Presiden RI Curhat Gaji Tak Cukup, Minjam ke Ajudan

by -136 Views

Pada zaman kemerdekaan Indonesia, Presiden Soekarno pernah merasakan kesulitan ekonomi yang cukup terasa. Meskipun gaji yang dia terima sebesar f.1.000 per bulan pada tahun 1945, namun kondisi ekonomi negara yang belum stabil membuat nominal tersebut sangat terbatas. Bahkan, Ibu Negara Fatmawati dalam memoarinya turut menceritakan bahwa gaji Bung Karno tidak mencukupi kebutuhan keluarga setiap bulannya.

Kesulitan ekonomi yang dihadapi Presiden Soekarno tersebut juga diakui langsung oleh beliau. Dalam salah satu autobiografinya, Bung Karno menyatakan bahwa gajinya yang hanya US$200 sebulan tidak mencukupi kebutuhan keluarganya. Gambaran ini menunjukkan betapa beratnya kondisi ekonomi Indonesia pada masa awal kemerdekaan, di mana hiperinflasi, kerusakan infrastruktur, dan blokade ekonomi yang dilakukan oleh Belanda menyulitkan perekonomian negara.
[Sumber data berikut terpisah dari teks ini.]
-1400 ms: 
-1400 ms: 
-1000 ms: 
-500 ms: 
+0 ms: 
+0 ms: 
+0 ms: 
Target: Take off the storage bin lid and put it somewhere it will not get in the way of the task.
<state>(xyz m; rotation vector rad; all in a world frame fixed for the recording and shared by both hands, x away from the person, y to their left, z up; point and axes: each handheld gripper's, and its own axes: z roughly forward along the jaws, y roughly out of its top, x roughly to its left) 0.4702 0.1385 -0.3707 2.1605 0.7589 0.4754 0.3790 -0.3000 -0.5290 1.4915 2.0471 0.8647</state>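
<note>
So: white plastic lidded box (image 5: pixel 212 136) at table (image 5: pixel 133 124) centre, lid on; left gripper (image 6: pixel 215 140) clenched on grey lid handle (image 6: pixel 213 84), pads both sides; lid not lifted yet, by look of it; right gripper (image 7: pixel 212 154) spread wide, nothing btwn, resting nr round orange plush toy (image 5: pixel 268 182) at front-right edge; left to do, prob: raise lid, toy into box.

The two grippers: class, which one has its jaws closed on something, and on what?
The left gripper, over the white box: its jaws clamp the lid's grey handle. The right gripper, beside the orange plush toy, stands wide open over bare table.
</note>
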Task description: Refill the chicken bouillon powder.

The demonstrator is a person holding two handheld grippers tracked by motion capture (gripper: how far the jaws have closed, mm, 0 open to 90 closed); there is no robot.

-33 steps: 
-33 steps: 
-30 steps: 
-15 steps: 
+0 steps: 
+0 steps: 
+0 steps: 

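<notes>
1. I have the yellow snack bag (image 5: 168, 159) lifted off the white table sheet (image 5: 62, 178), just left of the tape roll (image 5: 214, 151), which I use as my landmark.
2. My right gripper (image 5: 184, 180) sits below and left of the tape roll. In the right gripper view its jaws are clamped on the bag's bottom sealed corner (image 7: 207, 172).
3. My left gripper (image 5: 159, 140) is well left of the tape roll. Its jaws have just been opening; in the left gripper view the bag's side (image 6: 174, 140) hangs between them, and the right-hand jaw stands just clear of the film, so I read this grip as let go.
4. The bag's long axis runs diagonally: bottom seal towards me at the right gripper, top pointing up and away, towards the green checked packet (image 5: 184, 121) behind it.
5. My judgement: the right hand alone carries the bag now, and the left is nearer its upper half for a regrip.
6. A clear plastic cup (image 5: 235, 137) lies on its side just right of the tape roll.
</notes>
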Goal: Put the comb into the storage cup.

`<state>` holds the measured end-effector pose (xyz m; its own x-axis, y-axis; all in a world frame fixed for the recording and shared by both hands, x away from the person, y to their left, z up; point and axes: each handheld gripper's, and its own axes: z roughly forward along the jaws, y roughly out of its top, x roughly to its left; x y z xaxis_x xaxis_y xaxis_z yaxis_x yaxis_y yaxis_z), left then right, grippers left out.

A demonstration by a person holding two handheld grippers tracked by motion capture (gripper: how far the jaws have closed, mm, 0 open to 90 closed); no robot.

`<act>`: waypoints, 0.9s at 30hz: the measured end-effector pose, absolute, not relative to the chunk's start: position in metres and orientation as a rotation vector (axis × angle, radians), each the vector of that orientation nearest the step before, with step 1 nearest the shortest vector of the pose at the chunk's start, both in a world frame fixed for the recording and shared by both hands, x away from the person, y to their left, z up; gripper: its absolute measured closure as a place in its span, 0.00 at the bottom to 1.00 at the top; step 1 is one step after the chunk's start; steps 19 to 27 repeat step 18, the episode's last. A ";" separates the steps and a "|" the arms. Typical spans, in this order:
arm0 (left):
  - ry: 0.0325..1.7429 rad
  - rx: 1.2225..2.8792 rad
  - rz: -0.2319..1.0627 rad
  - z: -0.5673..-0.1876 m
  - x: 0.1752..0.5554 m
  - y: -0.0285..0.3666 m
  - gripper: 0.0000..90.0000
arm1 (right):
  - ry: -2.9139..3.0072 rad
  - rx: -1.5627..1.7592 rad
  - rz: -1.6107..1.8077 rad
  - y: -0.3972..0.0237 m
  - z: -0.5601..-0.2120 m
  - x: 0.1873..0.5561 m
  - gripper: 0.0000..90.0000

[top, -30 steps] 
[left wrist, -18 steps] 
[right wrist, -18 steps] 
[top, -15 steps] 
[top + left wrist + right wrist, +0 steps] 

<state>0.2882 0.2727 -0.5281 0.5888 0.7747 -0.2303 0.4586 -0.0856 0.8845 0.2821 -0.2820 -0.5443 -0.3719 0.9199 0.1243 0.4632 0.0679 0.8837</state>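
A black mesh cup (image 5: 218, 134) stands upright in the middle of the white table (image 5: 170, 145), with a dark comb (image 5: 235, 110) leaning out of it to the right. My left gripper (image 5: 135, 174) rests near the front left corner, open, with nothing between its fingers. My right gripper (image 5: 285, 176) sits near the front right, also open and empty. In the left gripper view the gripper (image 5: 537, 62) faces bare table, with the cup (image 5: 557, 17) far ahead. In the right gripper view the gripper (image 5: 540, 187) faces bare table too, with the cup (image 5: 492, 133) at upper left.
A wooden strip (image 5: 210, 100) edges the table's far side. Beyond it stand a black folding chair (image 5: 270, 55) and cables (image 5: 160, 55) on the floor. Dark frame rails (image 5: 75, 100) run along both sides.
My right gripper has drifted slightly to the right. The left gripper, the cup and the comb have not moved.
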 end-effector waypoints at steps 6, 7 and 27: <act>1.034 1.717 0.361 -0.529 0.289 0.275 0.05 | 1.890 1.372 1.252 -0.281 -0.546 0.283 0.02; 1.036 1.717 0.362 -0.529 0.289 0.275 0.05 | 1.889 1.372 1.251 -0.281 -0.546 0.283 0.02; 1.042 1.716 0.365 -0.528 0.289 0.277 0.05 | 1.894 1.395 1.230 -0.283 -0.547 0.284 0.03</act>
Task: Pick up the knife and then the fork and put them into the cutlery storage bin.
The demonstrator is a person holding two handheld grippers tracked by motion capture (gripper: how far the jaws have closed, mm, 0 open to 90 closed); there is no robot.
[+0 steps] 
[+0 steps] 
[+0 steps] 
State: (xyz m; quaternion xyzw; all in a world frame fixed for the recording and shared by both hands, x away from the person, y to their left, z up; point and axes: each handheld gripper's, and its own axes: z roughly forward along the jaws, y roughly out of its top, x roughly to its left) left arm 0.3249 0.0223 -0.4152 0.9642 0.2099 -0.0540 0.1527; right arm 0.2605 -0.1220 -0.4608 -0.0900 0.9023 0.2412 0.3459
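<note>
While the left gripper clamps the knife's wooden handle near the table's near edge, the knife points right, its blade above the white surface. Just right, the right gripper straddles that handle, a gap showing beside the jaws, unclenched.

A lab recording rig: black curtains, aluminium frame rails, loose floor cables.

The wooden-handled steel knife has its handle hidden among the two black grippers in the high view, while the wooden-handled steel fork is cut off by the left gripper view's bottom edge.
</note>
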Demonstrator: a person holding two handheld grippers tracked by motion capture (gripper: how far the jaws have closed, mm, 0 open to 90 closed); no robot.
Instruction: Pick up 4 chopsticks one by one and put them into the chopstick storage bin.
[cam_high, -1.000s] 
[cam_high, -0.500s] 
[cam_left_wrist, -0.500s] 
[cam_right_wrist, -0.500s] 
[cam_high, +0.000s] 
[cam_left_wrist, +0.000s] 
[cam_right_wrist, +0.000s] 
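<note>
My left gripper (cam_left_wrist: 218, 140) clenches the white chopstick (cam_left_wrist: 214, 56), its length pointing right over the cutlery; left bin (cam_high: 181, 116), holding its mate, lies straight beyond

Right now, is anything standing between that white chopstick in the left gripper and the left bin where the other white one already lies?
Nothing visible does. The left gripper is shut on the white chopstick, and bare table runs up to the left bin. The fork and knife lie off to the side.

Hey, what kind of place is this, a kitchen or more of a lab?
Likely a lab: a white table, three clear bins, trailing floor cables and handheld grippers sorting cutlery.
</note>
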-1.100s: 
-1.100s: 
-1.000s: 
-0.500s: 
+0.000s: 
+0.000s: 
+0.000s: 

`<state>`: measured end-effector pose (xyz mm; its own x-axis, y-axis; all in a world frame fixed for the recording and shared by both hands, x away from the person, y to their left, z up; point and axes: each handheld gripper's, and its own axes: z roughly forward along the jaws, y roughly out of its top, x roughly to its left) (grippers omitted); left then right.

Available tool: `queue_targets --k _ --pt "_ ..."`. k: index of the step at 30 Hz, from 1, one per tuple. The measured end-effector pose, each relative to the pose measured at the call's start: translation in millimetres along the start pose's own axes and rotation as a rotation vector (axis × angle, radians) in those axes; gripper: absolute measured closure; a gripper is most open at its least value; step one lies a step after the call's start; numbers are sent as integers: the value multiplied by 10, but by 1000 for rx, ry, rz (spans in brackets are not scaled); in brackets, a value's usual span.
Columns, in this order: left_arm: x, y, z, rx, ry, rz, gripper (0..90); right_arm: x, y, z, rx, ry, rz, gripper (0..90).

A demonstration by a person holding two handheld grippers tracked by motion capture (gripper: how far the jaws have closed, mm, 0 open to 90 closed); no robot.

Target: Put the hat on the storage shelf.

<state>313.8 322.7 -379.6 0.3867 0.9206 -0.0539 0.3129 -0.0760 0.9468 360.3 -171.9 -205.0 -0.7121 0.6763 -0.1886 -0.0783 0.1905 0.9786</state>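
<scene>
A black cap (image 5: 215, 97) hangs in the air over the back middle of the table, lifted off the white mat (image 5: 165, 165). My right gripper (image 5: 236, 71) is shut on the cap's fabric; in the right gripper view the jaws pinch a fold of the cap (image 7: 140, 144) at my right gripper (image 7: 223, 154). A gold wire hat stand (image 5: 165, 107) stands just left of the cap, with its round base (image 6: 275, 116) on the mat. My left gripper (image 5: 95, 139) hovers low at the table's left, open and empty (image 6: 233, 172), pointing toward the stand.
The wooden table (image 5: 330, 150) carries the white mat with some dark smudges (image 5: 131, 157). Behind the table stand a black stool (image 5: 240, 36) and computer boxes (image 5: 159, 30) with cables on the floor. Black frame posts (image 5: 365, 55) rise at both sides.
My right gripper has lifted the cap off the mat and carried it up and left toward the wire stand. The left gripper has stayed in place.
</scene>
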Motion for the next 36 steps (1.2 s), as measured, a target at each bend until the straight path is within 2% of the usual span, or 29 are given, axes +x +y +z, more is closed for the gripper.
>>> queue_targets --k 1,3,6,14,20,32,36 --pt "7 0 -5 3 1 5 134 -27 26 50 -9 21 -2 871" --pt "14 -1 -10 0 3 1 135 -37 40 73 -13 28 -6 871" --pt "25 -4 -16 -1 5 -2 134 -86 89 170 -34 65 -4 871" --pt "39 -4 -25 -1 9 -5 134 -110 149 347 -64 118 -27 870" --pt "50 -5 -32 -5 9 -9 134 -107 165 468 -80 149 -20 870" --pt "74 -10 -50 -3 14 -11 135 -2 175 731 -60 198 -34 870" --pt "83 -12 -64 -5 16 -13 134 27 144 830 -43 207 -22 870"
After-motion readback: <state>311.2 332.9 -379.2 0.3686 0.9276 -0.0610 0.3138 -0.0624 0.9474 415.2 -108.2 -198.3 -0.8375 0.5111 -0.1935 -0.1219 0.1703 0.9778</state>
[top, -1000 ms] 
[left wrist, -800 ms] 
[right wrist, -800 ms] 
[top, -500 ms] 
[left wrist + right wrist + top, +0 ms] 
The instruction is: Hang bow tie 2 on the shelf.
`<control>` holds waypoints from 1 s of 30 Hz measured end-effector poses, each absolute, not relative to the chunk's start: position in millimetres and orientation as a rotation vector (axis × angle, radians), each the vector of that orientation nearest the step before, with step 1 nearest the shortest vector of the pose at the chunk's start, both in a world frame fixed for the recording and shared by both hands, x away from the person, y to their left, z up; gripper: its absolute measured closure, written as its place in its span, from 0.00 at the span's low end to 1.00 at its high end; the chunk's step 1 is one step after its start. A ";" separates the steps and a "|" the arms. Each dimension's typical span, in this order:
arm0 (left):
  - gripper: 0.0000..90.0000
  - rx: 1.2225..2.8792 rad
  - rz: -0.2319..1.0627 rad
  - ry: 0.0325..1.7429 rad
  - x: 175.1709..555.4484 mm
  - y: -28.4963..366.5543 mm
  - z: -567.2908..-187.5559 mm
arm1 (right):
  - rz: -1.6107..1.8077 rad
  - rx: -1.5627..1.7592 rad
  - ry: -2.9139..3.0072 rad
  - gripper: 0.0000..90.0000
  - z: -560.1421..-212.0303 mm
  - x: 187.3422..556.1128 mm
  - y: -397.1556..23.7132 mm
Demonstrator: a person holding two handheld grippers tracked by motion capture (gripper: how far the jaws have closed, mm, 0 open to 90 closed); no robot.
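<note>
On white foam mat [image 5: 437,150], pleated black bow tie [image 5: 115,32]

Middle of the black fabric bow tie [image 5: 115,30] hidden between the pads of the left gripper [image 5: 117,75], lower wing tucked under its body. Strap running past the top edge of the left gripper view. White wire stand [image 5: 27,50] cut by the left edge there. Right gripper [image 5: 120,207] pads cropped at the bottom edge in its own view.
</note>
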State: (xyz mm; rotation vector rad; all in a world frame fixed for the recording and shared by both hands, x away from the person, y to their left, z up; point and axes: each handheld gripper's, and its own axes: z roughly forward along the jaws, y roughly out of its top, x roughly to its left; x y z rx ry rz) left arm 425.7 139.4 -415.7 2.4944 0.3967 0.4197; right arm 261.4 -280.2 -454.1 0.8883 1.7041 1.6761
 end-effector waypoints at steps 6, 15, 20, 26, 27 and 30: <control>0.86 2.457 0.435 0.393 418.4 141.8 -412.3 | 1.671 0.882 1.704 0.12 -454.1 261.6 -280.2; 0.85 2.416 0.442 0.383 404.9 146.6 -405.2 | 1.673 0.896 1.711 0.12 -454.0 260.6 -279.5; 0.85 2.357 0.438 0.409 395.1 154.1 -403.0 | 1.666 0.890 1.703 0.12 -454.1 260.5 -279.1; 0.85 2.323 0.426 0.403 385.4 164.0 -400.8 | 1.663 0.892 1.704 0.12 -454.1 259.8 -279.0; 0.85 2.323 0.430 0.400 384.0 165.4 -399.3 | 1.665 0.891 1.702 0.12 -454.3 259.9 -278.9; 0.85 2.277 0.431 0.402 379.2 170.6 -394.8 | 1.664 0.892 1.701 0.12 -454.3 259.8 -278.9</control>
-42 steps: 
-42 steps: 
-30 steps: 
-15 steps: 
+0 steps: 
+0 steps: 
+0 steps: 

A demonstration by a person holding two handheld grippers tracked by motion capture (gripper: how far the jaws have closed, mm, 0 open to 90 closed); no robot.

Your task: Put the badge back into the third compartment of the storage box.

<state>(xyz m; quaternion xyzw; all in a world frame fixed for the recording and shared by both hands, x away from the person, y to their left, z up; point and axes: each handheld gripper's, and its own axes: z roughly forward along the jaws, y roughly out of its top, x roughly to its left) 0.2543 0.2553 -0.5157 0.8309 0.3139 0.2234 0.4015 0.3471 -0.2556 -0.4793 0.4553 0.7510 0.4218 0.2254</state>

Selain itu, perang melawan Belanda dan ketidaktertiban administrasi juga membuat kondisi ekonomi semakin sulit. Pemerintah harus merumuskan berbagai strategi, termasuk menjual aset dan menggalang dana dari berbagai sumber, hanya untuk bertahan. Dalam situasi ini, gaji presiden pun ikut terdampak, membuat Soekarno harus menjalani kehidupan sederhana jauh dari kemewahan yang mungkin diasosiasikan dengan seorang kepala negara.

Dengan melihat sejarah ini, kita bisa memahami bagaimana kondisi ekonomi yang sulit pada masa lalu mempengaruhi kehidupan para pemimpin negara, bahkan yang seharusnya memiliki akses kekayaan dan kekuasaan. Itulah gambaran dari masa lalu yang dapat memberikan inspirasi dan pelajaran berharga bagi kita semua.